# Problem description:
Restate the listing that follows word for word, without its pictures.

Data below START

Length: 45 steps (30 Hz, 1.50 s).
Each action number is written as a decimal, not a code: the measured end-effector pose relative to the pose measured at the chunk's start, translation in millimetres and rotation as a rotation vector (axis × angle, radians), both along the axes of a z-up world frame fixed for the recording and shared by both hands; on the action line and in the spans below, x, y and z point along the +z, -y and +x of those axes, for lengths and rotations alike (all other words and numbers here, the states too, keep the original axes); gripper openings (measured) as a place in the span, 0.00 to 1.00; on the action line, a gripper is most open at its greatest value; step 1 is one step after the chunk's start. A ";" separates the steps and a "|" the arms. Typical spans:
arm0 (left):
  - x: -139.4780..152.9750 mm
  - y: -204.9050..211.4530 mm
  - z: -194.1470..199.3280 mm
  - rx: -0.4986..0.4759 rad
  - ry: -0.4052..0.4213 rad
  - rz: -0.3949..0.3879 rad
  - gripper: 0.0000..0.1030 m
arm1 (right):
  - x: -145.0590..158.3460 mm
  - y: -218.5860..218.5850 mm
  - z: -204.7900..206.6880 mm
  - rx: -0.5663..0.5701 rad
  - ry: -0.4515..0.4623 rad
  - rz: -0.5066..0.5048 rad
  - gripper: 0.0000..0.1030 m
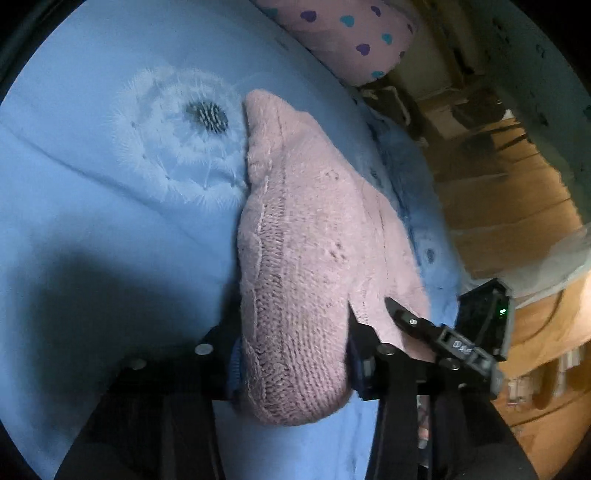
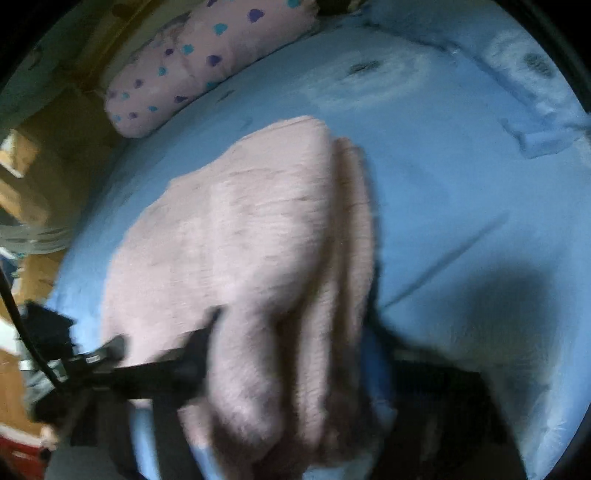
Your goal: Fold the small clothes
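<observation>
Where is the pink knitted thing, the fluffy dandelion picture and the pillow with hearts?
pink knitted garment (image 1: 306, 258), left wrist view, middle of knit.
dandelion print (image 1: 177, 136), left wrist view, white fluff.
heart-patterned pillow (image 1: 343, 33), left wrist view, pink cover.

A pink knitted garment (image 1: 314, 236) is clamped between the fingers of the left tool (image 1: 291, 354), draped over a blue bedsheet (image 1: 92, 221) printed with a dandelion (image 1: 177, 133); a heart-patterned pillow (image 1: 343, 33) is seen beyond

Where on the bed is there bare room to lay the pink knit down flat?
Bare blue bedsheet lies open around the dandelion print, beside the pink knitted garment. It is crowded toward the bed edge, where the heart-dotted pink pillow and both tongs sit.
</observation>
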<state>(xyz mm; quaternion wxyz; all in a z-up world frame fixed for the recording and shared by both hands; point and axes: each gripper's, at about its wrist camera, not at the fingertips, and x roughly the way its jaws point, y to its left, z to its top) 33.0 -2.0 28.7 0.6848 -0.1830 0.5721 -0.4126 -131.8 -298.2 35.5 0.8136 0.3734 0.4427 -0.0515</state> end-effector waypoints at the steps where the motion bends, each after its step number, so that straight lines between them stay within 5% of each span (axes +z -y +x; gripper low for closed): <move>1: 6.0 -1.3 -4.4 0.005 0.017 0.017 0.18 | 3.9 -1.7 0.0 0.004 -0.001 0.013 0.33; 6: 24.0 -11.7 -36.2 0.020 0.068 0.131 0.16 | 19.8 -2.6 -12.8 -0.003 0.013 0.096 0.31; 9: 27.7 -16.6 -50.0 -0.006 0.102 0.175 0.17 | 22.0 -19.1 -19.0 0.008 -0.054 0.048 0.32; 13: 22.0 -13.5 -35.1 0.024 0.052 0.153 0.31 | 33.0 -23.6 -17.9 -0.046 -0.098 -0.210 0.58; 16: 32.4 -23.9 -26.6 0.072 0.083 0.112 0.32 | 47.0 -17.6 -12.8 -0.086 -0.040 -0.356 0.64; 18: 41.2 -20.3 -17.6 0.076 0.128 0.076 0.40 | 44.2 -8.5 1.2 -0.053 -0.040 -0.314 0.72; 22: 35.0 -5.2 15.4 0.035 0.086 0.066 0.56 | 21.4 15.7 36.9 0.020 -0.079 -0.165 0.88; 25: -0.6 16.2 56.1 0.030 -0.061 0.105 0.58 | -0.3 31.1 52.5 0.046 -0.078 -0.061 0.98; 27: -16.1 15.1 67.2 0.046 -0.146 0.029 0.68 | -4.9 34.5 58.9 0.038 -0.057 -0.026 1.00; 29: -13.7 20.6 65.0 -0.001 -0.191 -0.061 0.38 | -6.4 29.5 65.2 0.060 -0.064 -0.035 0.95; 30: -16.8 29.8 61.5 -0.054 -0.227 -0.066 0.36 | -6.7 24.8 67.3 0.079 -0.068 -0.050 0.88; 32: -14.2 44.0 58.1 -0.105 -0.148 0.005 0.24 | -4.7 21.5 73.0 0.081 -0.050 -0.042 0.40; 36: -4.4 49.8 62.2 -0.070 -0.054 0.072 0.11 | 3.4 22.2 66.9 0.013 0.048 -0.057 0.31; 41: 31.0 80.4 42.0 -0.109 0.302 0.254 0.07 | 11.4 21.3 76.7 -0.011 0.068 -0.122 0.31; 45: 42.4 98.7 54.3 -0.137 0.451 0.282 0.07 | 13.5 32.1 99.4 -0.015 0.085 -0.153 0.31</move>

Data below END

# Exercise output:
Length: 45 steps (30 Hz, 1.50 s).
Each action number is written as a decimal, not a code: the measured end-effector pose relative to the pose measured at the chunk's start, translation in millimetres and rotation as a rotation vector (axis × angle, radians), both along the axes of a z-up world frame fixed for the recording and shared by both hands; on the action line and in the spans below, x, y and z point along the +z, -y and +x of those axes, for lengths and rotations alike (all other words and numbers here, the states too, keep the original axes); gripper openings (measured) as a place in the span, 0.00 to 1.00; on the action line, a gripper is most open at its greatest value; step 1 is one step after the chunk's start. A ";" separates the steps and a "|" the arms. Typical spans:
arm0 (left):
  - x: -139.4780..152.9750 mm
  - y: -204.9050..211.4530 mm
  - z: -194.1470..199.3280 mm
  - rx: -0.4986..0.4759 rad
  - ry: -0.4052..0.4213 rad
  - rz: -0.3949..0.3879 rad
  - gripper: 0.0000..0.1030 m
arm1 (right):
  - x: -145.0590..158.3460 mm
  - y: -218.5860..218.5850 mm
  - z: -204.7900..206.6880 mm
  - rx: -0.5663..0.5701 rad
  - ry: -0.4515..0.4623 rad
  - rz: -0.5066..0.5048 rad
  - gripper: 0.0000..0.1030 m
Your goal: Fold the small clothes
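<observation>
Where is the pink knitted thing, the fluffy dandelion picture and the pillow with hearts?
pink knitted garment (image 1: 306, 258), left wrist view, middle of knit.
dandelion print (image 1: 177, 136), left wrist view, white fluff.
heart-patterned pillow (image 1: 343, 33), left wrist view, pink cover.

A pink knitted garment (image 1: 314, 236) is clamped between the fingers of the left tool (image 1: 291, 354), draped over a blue bedsheet (image 1: 92, 221) printed with a dandelion (image 1: 177, 133); a heart-patterned pillow (image 1: 343, 33) is seen beyond

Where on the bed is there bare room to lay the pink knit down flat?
Bare blue bedsheet lies open around the dandelion print, beside the pink knitted garment. It is crowded toward the bed edge, where the heart-dotted pink pillow and both tongs sit.
</observation>
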<state>(xyz mm; quaternion wxyz; all in a z-up world frame fixed for the recording and shared by both hands; point and axes: each gripper's, at about its wrist camera, not at the fingertips, and x roughly the way its jaws point, y to its left, z to its top) 33.0 -2.0 28.7 0.6848 -0.1830 0.5721 -0.4126 -131.8 -298.2 35.5 0.8136 0.3734 0.4427 -0.0515</state> end-effector waypoints at the steps where the motion bends, each after its step number, so that straight lines between them stay within 5% of each span (axes +z -y +x; gripper low for closed): <move>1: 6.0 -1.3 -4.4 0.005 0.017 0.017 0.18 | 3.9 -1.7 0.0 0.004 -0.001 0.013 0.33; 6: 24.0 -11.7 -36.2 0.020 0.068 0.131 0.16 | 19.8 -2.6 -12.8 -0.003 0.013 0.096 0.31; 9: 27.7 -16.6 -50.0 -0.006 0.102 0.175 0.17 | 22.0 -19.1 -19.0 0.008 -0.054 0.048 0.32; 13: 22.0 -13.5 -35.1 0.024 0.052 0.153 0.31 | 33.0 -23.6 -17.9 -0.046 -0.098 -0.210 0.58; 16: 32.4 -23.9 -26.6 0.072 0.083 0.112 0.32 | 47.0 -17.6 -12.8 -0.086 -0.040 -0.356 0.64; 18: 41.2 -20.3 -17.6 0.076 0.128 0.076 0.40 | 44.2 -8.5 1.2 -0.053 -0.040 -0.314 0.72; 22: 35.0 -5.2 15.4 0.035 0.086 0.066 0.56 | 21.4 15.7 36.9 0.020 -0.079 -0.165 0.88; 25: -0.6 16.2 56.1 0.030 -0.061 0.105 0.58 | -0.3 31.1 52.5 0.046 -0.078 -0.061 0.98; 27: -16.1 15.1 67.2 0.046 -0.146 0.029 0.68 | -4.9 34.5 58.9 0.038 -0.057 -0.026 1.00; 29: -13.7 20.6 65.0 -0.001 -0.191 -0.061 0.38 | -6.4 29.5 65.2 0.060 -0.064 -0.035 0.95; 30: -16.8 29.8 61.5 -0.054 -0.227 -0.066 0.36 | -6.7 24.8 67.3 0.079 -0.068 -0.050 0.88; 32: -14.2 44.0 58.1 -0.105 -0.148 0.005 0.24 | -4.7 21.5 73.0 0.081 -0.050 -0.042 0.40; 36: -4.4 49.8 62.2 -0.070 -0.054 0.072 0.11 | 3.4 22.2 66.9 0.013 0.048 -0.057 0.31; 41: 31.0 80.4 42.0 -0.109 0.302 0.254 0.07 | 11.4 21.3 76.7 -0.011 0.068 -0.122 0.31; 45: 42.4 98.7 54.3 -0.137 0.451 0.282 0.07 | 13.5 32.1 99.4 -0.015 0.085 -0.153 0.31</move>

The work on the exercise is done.